Exercise objective: What is the number of lines in this data that contain the word "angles"? Give the number alone.
Start of Dataset entries
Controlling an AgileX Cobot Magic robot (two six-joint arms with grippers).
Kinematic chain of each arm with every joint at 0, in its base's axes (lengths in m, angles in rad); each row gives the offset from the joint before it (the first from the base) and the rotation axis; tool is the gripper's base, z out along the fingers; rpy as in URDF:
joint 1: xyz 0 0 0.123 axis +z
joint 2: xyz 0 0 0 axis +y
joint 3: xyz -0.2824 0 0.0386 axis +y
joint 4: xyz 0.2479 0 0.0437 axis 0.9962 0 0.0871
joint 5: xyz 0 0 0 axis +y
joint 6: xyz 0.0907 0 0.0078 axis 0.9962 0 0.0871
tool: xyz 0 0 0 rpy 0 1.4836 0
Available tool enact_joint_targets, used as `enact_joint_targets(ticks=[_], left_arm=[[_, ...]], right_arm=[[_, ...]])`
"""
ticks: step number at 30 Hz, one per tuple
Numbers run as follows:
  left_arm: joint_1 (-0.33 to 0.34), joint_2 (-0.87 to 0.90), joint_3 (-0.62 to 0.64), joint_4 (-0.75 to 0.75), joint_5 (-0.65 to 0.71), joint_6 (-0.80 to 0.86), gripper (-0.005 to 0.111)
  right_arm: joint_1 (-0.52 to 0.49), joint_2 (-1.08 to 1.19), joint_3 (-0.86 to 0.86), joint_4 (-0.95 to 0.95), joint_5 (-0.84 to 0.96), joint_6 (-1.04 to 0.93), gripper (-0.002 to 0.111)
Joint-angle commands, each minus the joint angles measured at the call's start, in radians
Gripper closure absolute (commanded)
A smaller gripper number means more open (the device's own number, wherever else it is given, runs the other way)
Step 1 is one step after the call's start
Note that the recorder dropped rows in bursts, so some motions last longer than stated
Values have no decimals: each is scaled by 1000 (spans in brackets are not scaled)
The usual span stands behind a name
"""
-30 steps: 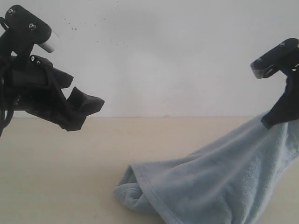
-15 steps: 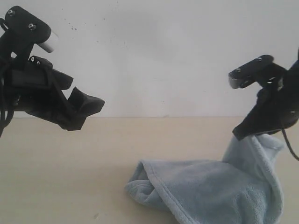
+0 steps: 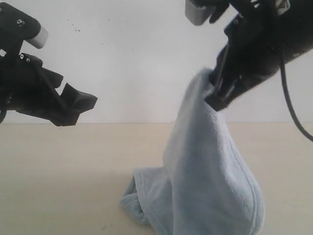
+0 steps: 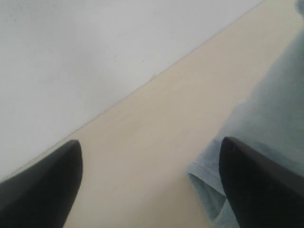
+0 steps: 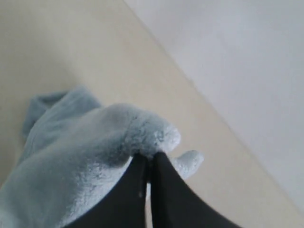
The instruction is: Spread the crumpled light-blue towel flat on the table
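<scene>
On the table (image 3: 73, 171), near the edge closest to the exterior camera and somewhat right of the middle, the towel (image 3: 210, 181) stands like a tall cone. Its top fold is grasped by the right gripper (image 3: 217, 95), whose jaws are clenched on a small pinch of the cloth. Its lower part rests bunched on the surface, and a hemmed edge curls out at the left foot of the heap. The left gripper (image 3: 80, 110) hangs above the left side of the table, well apart from the towel, with jaws released and nothing between them.

The step in hand seems to be the lifting, so that the folds can fall open. To do it well, the right arm should probably rise slowly, because the pinch is small and the cloth could slip out. The left gripper could then take the hemmed edge itself, not a thick fold. With two separate points held, both arms may draw apart and lay the cloth down toward the middle of the table, away from its edges
</scene>
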Motion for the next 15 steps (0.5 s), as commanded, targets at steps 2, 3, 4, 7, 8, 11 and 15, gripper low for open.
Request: enact_joint_targets(ticks=[2,3,4,7,8,11,15], left_arm=[[50,-2,3,-4,-9,-83,32],[50,-2,3,-4,-9,-83,32],[52,-2,3,-4,-4,-83,32],[52,-2,3,-4,20,-83,32],[52,-2,3,-4,30,-83,32],[52,-2,5,-4,37,-83,32],[52,-2,4,-4,40,-83,32]], right_arm=[[5,11,70,-11,362,46,108],[5,11,103,-27,374,46,108],[5,11,139,-38,374,46,108],[5,11,241,-64,341,46,108],[5,11,276,-72,318,47,108],[7,11,363,-71,242,101,108],[7,11,423,42,120,128,108]])
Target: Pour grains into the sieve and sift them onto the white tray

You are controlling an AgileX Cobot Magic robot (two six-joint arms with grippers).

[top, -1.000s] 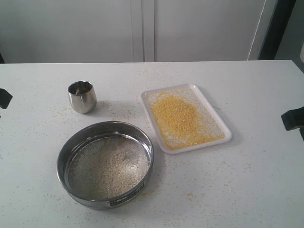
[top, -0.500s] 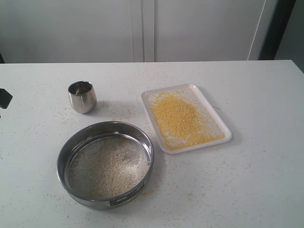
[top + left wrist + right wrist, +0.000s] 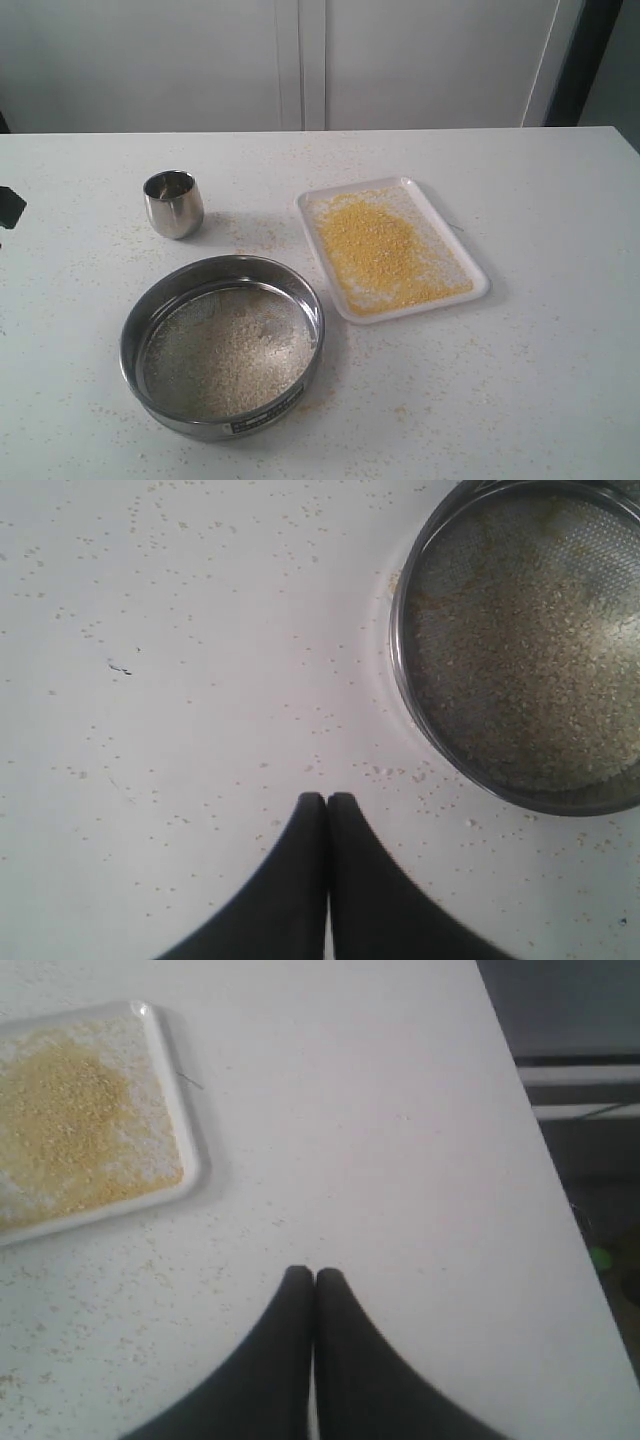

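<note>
White tray [image 3: 420, 308], long axis slanting far-left to near-right, holds yellow grains [image 3: 375, 245]; sieve [image 3: 190, 428] holds paler grains [image 3: 225, 350]. Left gripper [image 3: 327, 798] and right gripper [image 3: 314, 1273] pressed together, empty.

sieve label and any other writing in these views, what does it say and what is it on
On the outer wall of the sieve: a label, pale with dark marks, too small and blurred to read.
On the steel cup, the white tray and the table: no writing visible in any view.
</note>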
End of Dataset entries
Task result: 2